The Influence of BDNF on Anhedonic Behavior in an In Vivo Model of Chronic Unpredictable Mild Stress

Depression is a significant global medico-societal concern. The serotonin system plays a pivotal role in modulating responses to acute stress and is implicated in the development of depressive and anxiety disorders. Recent research has increasingly focused on the potentially beneficial impacts of activating previously less-studied 5-HT4R and 5-HT7R subtypes on cognitive functions in the context of anxiety and depression. Additionally, intercellular adhesion molecules have been associated with the structural remodeling of neurons related to stress and mood disorders, potentially establishing functional connections with serotonin receptors. Furthermore, it is established that the exogenous administration of the neurotrophic factor BDNF can ameliorate the functioning of serotonergic neurons in the brains of rodents. This study aimed to investigate the influence of exogenously administered BDNF on the expression of 5-HT4R, 5-HT7R, and CD44 during a depressive-like state induced by chronic unpredictable mild stress (CUMS) in C57Bl/6 mice. The findings demonstrated that intranasal BDNF administration at a dose of 0.4 μg/kg for seven days sustained normal sucrose preference levels in animals following 21 days of CUMS exposure.

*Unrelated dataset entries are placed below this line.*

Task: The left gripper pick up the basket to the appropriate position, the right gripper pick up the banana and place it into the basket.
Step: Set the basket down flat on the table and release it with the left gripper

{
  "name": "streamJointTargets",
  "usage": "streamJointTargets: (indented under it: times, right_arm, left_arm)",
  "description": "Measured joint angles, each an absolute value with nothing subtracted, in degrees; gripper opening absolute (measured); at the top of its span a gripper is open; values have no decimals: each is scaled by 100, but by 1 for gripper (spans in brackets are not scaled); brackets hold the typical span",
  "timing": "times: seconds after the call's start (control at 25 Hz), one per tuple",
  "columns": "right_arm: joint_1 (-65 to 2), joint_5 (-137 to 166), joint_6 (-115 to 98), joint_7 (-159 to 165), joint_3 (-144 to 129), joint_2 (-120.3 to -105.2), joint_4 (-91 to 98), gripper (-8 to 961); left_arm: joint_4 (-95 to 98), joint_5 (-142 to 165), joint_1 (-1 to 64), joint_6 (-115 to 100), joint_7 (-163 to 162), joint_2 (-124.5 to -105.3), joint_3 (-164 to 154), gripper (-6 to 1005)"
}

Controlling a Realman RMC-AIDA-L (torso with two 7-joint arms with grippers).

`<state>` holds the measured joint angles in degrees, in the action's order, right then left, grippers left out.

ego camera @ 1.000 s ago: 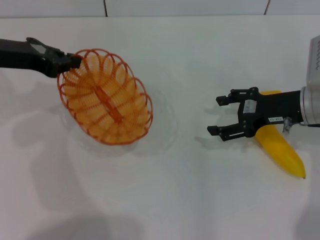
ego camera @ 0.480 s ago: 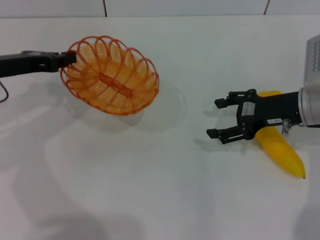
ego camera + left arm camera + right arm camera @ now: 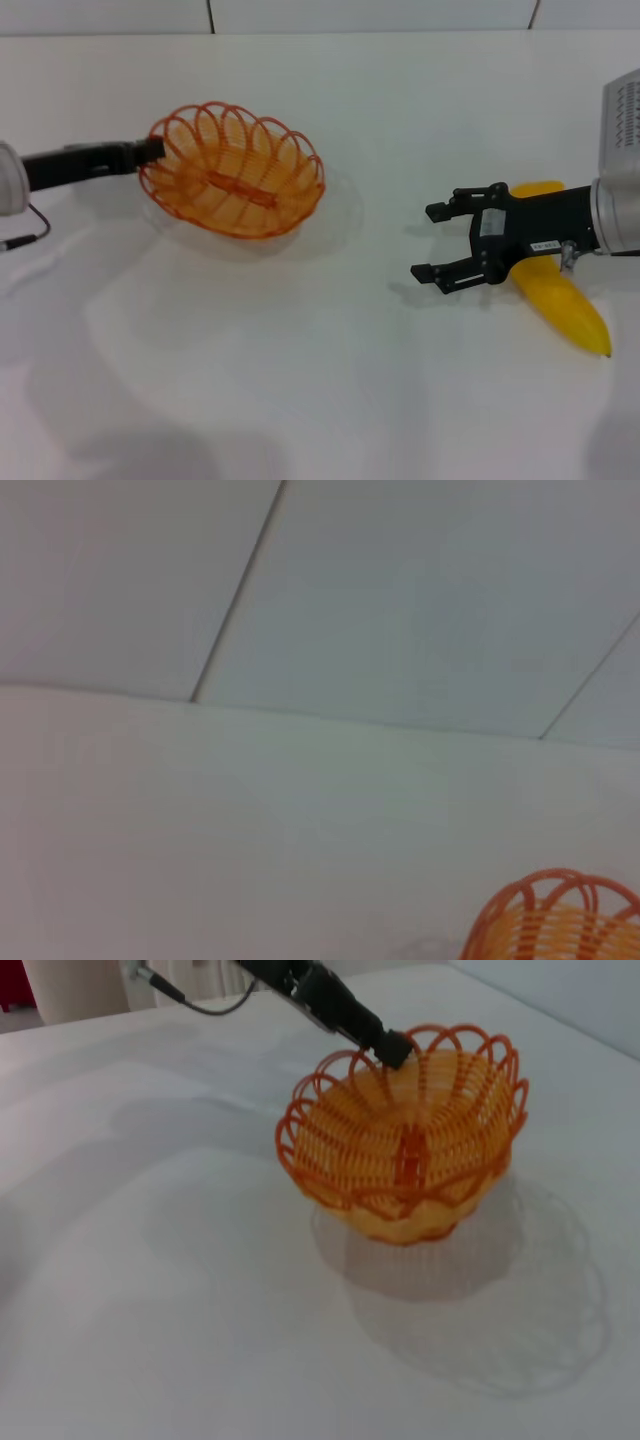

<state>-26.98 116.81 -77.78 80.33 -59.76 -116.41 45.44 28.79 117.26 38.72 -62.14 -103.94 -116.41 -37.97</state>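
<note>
Left gripper clamped on the basket rim at table left, its fingers mostly hidden by wire; right gripper spread wide, holding nothing, covering part of the banana near the right edge.

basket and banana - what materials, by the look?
Basket: orange looped wire, probably plastic-coated; open loops, see-through weave, slight sheen. Banana: smooth, uniform bright yellow with no spots, so possibly a plastic replica; real fruit can't be excluded.
</note>
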Motion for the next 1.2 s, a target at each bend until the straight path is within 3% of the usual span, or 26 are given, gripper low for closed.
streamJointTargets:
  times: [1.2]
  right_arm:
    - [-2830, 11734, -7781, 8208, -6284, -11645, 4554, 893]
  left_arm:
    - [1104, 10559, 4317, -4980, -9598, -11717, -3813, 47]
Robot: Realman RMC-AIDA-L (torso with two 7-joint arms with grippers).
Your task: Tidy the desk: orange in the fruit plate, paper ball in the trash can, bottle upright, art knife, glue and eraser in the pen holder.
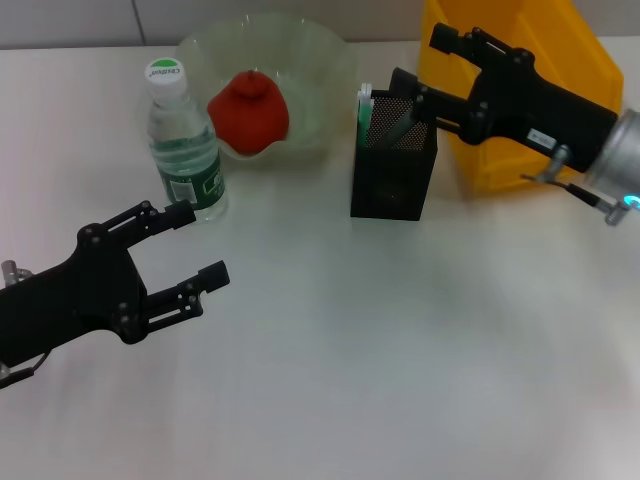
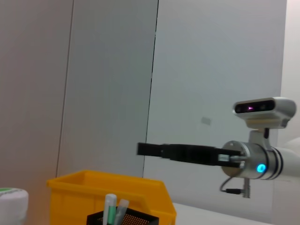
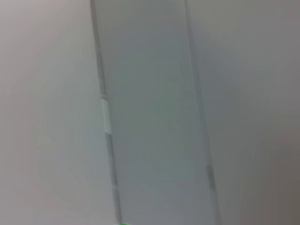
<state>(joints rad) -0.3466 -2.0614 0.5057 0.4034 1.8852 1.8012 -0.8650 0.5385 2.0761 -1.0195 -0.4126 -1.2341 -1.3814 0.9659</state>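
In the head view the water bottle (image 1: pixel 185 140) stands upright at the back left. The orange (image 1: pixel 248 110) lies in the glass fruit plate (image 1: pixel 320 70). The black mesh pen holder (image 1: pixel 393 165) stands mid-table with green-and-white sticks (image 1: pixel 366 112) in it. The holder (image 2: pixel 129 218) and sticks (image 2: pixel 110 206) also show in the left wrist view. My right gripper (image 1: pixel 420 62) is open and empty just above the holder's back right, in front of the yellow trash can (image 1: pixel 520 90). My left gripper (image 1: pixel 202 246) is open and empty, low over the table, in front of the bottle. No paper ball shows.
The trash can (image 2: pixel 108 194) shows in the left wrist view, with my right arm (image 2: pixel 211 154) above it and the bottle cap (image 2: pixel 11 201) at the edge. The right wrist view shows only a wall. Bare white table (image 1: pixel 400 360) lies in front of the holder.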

While BDNF treatment did not impact the CUMS-induced reduction in mRNA expression of 5-HT4R and 5-HT7R across examined brain regions (cortex, hippocampus, and cerebellum), it did prevent the decrease in CD44 and TrkB receptor expression levels in the hippocampus. Additionally, it maintained BDNF expression levels in the cortex, although not in other brain regions. These results suggest that the application of BDNF in CUMS models has an antidepressant effect without directly affecting serotonin receptors, but probably by modulating 5-HT7R-CD44 interactions.